Trend: Bitcoin is taking a pause after Monday’s sharp reversal higher from $8,900 to $9,500. 

The top cryptocurrency by market value is currently trading near $9,540, having logged a session high of $9,579 during the early European trading hours, according to CoinDesk’s Bitcoin Price Index. 

While the recovery has been impressive, the resistance of the trendline connecting the June 1 and 10 highs is still intact. A violation there would imply an end of the pullback from recent highs above $10,400 and open the doors once more to $10,000.

Konstantin Anissimov, executive director at the cryptocurrency exchange CEX.IO, believes strong resistance at $10,000 will not let the bulls through without a fight. The cryptocurrency has failed multiple times in the last two months to keep gains above $10,000. 

A notable pullback may be needed to recharge bulls’ engines for a clear move above $10,000. “Without new fundamental growth drivers it will be much easier for Bitcoin’s prices to return to $8,100 levels, build up a foundation for further growth, and only then take another shot at getting past $10,000,” Anissimov said. 

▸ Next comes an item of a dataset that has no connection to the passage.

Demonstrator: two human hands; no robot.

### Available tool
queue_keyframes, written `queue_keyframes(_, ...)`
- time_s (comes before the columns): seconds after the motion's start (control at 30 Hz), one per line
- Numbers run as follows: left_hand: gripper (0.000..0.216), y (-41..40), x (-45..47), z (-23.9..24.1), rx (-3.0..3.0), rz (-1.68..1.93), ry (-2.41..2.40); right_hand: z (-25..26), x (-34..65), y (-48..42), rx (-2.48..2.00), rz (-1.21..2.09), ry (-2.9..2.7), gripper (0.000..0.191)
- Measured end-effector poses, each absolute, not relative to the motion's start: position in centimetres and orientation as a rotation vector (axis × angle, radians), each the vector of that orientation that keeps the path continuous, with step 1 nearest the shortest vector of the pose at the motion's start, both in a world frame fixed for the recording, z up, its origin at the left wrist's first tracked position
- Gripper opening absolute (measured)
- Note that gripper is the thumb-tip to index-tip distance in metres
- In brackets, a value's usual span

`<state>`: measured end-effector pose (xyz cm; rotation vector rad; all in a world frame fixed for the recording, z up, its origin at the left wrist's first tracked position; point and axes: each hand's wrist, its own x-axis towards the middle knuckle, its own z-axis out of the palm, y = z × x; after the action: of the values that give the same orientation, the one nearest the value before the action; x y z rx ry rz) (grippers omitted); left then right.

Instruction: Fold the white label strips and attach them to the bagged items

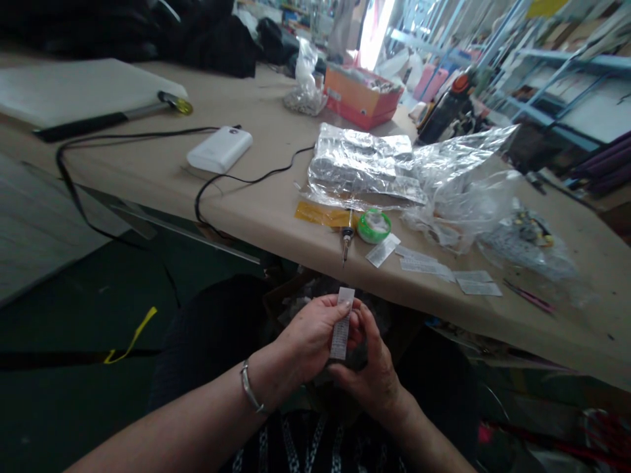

The probability of a drop to $8,100 would increase if prices find acceptance under $8,900. That would invalidate the strong dip demand signaled by Monday’s long-tailed bullish hammer candle.

Prices may also fall if the global equity markets again drop sharply on coronavirus fears. Bitcoin’s positive correlation with stocks has strengthened in the last few days. 

From a technical analysis standpoint, Monday’s bullish hammer candle has established $8,900 as the level to beat for the bears.